Required work » Your answer should be only the lines below from the one with "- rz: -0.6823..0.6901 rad" to the one with "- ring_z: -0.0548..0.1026", repeated exactly, ends included.
━━━━━━━━
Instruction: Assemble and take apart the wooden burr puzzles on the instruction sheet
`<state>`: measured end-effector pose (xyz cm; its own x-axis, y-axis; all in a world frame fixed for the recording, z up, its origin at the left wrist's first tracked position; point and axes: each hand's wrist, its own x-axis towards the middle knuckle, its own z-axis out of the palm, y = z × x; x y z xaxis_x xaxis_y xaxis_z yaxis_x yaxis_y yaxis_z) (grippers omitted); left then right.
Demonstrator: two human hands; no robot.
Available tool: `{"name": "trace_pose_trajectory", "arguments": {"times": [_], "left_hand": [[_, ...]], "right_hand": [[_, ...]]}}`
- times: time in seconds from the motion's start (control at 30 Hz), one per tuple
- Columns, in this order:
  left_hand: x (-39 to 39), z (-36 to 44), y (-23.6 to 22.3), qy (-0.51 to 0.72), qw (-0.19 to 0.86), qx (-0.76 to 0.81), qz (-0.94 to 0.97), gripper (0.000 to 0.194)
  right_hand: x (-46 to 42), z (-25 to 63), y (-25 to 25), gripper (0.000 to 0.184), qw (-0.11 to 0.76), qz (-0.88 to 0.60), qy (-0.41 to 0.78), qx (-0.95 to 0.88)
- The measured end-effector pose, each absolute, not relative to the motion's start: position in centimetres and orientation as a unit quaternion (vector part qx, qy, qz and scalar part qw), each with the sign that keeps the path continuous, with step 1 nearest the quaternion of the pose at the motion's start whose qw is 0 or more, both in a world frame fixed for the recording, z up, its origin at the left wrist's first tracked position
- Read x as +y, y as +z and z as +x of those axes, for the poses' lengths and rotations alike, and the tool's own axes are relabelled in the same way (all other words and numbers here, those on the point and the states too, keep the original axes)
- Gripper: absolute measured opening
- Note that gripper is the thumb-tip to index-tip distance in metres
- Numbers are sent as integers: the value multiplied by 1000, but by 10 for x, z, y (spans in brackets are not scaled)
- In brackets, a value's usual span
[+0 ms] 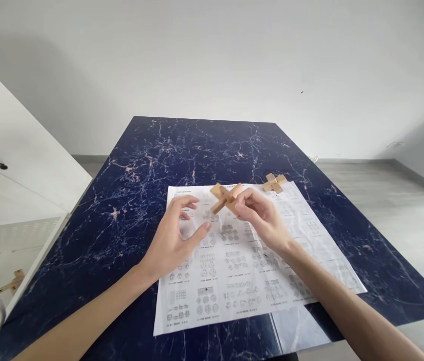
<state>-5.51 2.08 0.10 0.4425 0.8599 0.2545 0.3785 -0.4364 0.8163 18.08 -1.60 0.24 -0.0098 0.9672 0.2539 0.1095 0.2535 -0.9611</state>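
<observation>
My right hand (259, 215) pinches one arm of a wooden interlocking puzzle (227, 198), a cross of light wood bars, held above the sheet. To its left, my left hand (178, 233) is apart from the puzzle, thumb and fingers spread, with nothing between them. Beneath both hands lies a white paper sheet (242, 296) printed with small diagrams and text. Another wooden cross-shaped puzzle (274, 183) rests at the sheet's upper right edge.
The table (193, 150) has a dark blue marbled top. A white cabinet (16, 150) with a black handle stands at the left, and a wooden piece (11, 282) lies low beside it. A pale wall (212, 60) rises behind the table.
</observation>
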Motion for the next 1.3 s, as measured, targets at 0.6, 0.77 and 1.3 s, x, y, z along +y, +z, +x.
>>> {"name": "trace_pose_trajectory", "arguments": {"times": [0.6,0.77,1.3], "left_hand": [[19,-61,0,296,426,234,823,98],[21,-61,-1,302,419,236,823,96],[22,-61,4,284,465,242,803,93]], "right_hand": [[-21,182,-3,38,456,-259,671,-524],[-23,179,-3,35,462,-255,672,-519],[-22,176,-6,26,446,-229,700,-508]]}}
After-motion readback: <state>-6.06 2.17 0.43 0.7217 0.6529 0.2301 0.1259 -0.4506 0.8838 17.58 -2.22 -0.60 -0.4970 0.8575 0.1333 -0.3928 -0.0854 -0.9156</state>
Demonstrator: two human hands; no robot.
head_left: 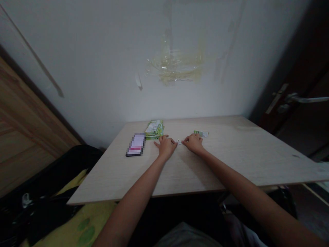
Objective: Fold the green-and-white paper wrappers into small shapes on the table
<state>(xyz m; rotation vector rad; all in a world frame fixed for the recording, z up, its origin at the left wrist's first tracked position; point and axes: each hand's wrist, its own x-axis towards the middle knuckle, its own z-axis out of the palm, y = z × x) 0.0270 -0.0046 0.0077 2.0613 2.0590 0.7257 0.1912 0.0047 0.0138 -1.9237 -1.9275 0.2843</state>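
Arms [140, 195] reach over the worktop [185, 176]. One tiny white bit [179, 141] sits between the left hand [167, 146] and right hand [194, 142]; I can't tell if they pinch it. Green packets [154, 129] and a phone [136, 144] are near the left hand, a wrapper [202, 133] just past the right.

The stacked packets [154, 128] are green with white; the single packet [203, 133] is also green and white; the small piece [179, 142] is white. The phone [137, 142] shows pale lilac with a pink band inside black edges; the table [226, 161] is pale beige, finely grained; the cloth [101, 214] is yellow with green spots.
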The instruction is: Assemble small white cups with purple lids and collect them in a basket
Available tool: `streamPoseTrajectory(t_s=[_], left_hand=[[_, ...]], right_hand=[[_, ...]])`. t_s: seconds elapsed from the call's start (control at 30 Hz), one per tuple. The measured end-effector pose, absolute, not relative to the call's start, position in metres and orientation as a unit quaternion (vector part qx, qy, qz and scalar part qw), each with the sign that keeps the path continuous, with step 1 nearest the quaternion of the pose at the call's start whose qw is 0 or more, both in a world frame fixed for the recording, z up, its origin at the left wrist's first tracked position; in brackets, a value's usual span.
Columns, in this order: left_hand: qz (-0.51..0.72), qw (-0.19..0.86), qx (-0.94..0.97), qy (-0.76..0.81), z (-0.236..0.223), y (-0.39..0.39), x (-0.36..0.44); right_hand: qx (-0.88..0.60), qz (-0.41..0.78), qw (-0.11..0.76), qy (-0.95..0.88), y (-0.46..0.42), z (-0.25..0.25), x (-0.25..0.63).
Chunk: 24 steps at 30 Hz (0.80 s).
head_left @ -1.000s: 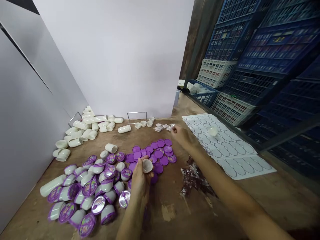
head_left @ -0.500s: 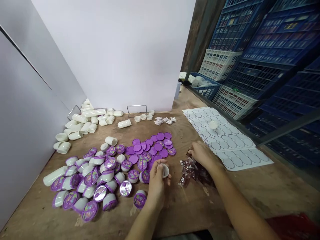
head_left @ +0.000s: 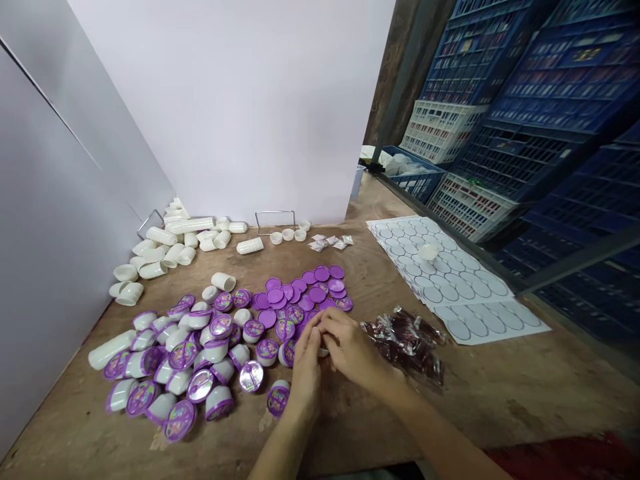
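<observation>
My left hand (head_left: 306, 370) is wrapped round a small white cup (head_left: 324, 351), most of which is hidden by fingers. Over the cup's mouth comes my right hand (head_left: 353, 350), its fingers bent together and meeting the left fingertips. Whatever the right fingers pinch is covered. Just beyond the hands lie loose purple lids (head_left: 317, 294). To the right is a heap of clear sachets with dark red-brown contents (head_left: 407, 343). White cups closed with purple lids (head_left: 183, 353) are piled on the left.
Stacked white cups (head_left: 170, 250) lie at the back left. Single cups (head_left: 288, 235) stand near a wire frame (head_left: 275, 213), beside small pale packets (head_left: 331, 242). Sheets printed with circles (head_left: 450, 280) bear one cup (head_left: 429, 251). Crates (head_left: 540, 127) rise at right; a white panel (head_left: 235, 113) closes the back.
My right hand went from the pale packets to the dark sachet heap, then over to the cup. My left hand moved right with the cup, then slightly back left.
</observation>
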<state>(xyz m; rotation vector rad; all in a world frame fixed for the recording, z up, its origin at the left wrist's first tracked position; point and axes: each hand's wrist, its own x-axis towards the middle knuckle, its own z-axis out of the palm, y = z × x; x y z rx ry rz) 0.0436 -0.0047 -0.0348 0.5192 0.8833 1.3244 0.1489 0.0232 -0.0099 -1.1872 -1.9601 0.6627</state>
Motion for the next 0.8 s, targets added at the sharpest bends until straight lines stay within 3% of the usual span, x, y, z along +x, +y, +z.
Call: streamPoseTrajectory(t_s=[0.1,0.23,0.4,0.47,0.53,0.63,0.73,0.8], left_hand=[[0.587,0.646,0.256,0.415,-0.034,-0.001,0.033],[0.586,0.618,0.258,0.456,-0.021,0.004,0.024],[0.580,0.616,0.228,0.481,-0.009,0.007,0.020],[0.582,0.617,0.214,0.486,-0.009,0.008,0.019],[0.582,0.617,0.207,0.487,-0.010,0.009,0.020],[0.580,0.615,0.211,0.491,-0.015,0.010,0.024],[0.594,0.600,0.228,0.484,-0.020,0.009,0.032],[0.605,0.587,0.253,0.475,-0.023,0.007,0.038]], right_hand=[[-0.457,0.294,0.315,-0.778,0.055,-0.013,0.165],[-0.621,0.130,0.219,-0.741,0.103,-0.033,0.184],[-0.615,0.084,0.184,-0.762,0.110,-0.046,0.191],[-0.617,0.075,0.218,-0.752,0.100,-0.038,0.193],[-0.612,0.122,0.310,-0.717,0.086,-0.025,0.193],[-0.547,0.339,0.444,-0.624,0.060,-0.011,0.185],[-0.494,0.498,0.451,-0.553,0.036,-0.018,0.165],[-0.521,0.471,0.457,-0.545,0.026,-0.030,0.149]])
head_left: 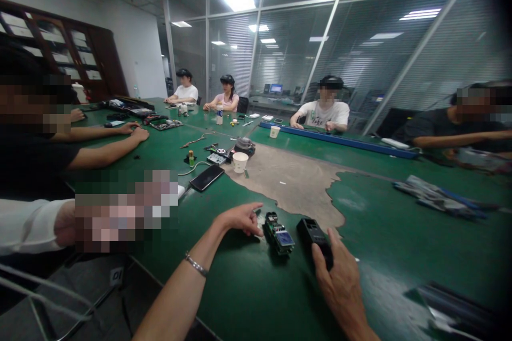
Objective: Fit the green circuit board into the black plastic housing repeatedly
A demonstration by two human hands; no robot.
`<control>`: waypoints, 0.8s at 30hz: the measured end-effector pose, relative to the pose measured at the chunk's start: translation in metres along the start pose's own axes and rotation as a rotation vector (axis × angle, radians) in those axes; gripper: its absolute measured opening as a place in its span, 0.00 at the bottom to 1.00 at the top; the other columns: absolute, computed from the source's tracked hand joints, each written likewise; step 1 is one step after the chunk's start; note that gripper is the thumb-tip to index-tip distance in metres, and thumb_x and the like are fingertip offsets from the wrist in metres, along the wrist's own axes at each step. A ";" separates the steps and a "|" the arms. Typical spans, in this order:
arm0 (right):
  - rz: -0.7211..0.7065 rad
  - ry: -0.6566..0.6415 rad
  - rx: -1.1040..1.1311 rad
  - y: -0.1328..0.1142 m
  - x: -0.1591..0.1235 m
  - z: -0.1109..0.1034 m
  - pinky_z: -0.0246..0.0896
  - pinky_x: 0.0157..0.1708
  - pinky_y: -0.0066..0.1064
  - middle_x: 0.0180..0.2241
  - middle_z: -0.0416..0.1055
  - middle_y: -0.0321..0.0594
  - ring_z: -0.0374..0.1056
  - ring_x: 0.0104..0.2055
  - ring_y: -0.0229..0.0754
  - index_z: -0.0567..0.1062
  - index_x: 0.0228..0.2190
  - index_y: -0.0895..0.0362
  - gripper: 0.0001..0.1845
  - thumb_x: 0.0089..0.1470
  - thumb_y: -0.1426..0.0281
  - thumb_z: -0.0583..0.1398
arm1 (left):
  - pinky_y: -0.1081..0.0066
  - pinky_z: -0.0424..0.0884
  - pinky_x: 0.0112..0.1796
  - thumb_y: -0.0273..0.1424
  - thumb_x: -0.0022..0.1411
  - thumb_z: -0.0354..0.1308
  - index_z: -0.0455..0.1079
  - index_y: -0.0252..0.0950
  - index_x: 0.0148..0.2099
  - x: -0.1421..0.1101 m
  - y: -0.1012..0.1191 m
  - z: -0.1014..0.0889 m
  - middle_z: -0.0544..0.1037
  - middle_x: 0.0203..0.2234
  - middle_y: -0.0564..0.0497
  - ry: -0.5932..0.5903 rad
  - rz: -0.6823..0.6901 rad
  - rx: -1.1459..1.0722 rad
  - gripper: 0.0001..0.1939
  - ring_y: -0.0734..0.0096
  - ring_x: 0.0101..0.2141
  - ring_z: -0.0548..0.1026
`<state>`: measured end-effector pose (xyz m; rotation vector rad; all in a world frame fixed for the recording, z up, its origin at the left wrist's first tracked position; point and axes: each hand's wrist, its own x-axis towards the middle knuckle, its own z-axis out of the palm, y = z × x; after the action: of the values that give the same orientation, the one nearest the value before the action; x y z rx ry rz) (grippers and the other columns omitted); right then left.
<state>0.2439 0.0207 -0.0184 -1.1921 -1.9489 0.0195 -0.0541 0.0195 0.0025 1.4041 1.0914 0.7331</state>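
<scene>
A small electronic module (279, 235) with stacked green circuit boards and a little blue-lit screen sits on the green table in front of me. My left hand (242, 218), a metal bracelet on its wrist, is just left of the module. Its index finger points out and the others are loosely bent, with nothing seen in them. To the module's right, my right hand (340, 269) grips a black plastic casing (313, 234) between thumb and fingers. Openings show in the casing's far end; my fingers hide part of its near end.
Beyond the module are a smartphone (207, 177), a paper cup (240, 162), a small green-liquid bottle (191, 159) and loose parts. A heap of tools (442, 197) lies right; a dark shiny object (456, 303) is nearer. A white-sleeved arm (32, 224) reaches in from the left. Several people sit around the table.
</scene>
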 end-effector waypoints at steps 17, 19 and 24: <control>0.197 -0.054 0.099 0.008 0.003 0.000 0.49 0.60 0.50 0.58 0.60 0.56 0.55 0.61 0.56 0.59 0.60 0.67 0.39 0.59 0.49 0.45 | 0.77 0.66 0.21 0.30 0.40 0.74 0.39 0.34 0.70 -0.006 0.010 0.004 0.73 0.24 0.55 0.028 -0.009 -0.027 0.62 0.77 0.20 0.70; 0.225 -0.052 0.108 0.008 0.003 0.000 0.49 0.60 0.50 0.59 0.60 0.56 0.55 0.61 0.57 0.59 0.60 0.67 0.40 0.59 0.49 0.45 | 0.77 0.66 0.21 0.30 0.40 0.74 0.39 0.34 0.70 -0.006 0.010 0.005 0.73 0.24 0.55 0.034 -0.006 -0.026 0.62 0.78 0.19 0.70; 0.257 -0.048 0.137 0.009 0.003 0.000 0.49 0.60 0.49 0.59 0.60 0.55 0.56 0.61 0.55 0.57 0.61 0.66 0.39 0.60 0.49 0.45 | 0.77 0.65 0.21 0.30 0.41 0.74 0.41 0.34 0.70 -0.005 0.009 0.005 0.73 0.24 0.56 0.050 -0.003 -0.025 0.61 0.79 0.18 0.69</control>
<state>0.2499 0.0281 -0.0202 -1.3520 -1.7919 0.3127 -0.0494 0.0134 0.0111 1.3695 1.1192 0.7807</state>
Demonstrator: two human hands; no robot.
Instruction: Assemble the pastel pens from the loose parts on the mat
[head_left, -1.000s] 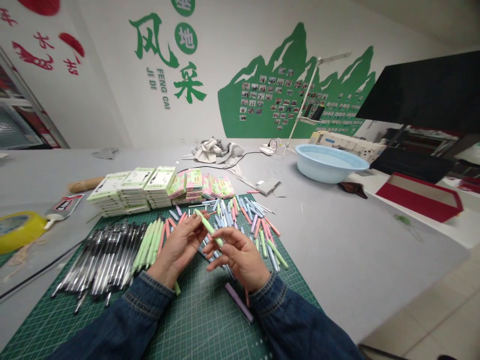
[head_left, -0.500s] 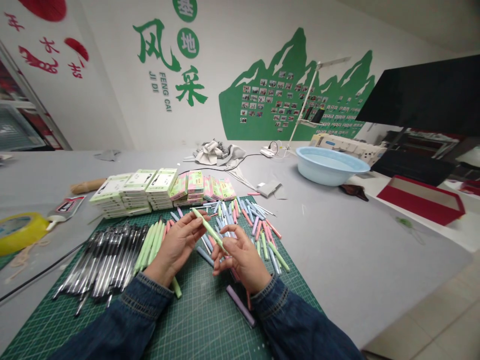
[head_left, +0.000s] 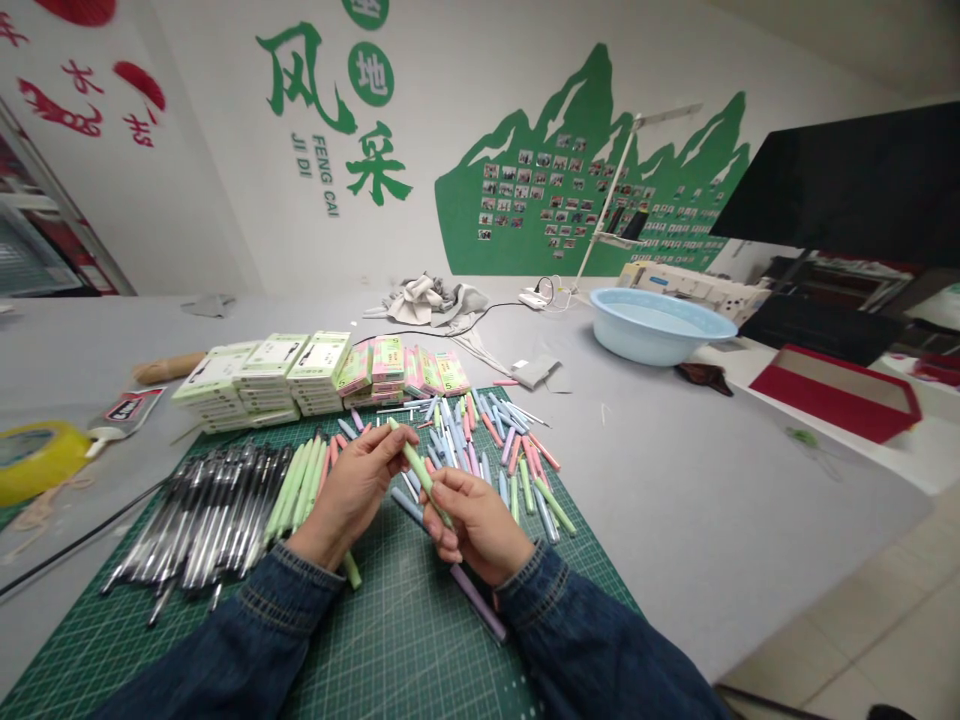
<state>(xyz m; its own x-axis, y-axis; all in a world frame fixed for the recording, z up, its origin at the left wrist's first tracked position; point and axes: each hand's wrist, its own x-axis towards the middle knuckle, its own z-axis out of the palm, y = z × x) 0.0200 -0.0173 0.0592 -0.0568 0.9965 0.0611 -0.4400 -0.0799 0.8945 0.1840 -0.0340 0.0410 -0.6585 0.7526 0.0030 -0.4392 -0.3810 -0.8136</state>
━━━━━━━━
Response below »
  - rz: -0.6823..0.6901 rad
  - rx: -1.1459..1.0722 rad
  - gripper: 0.0001..0.1939
  - ring_y: -0.0734..0.0096
  - ring_x: 0.0101..0.2141
  - ring_z: -0.0548..0.1026

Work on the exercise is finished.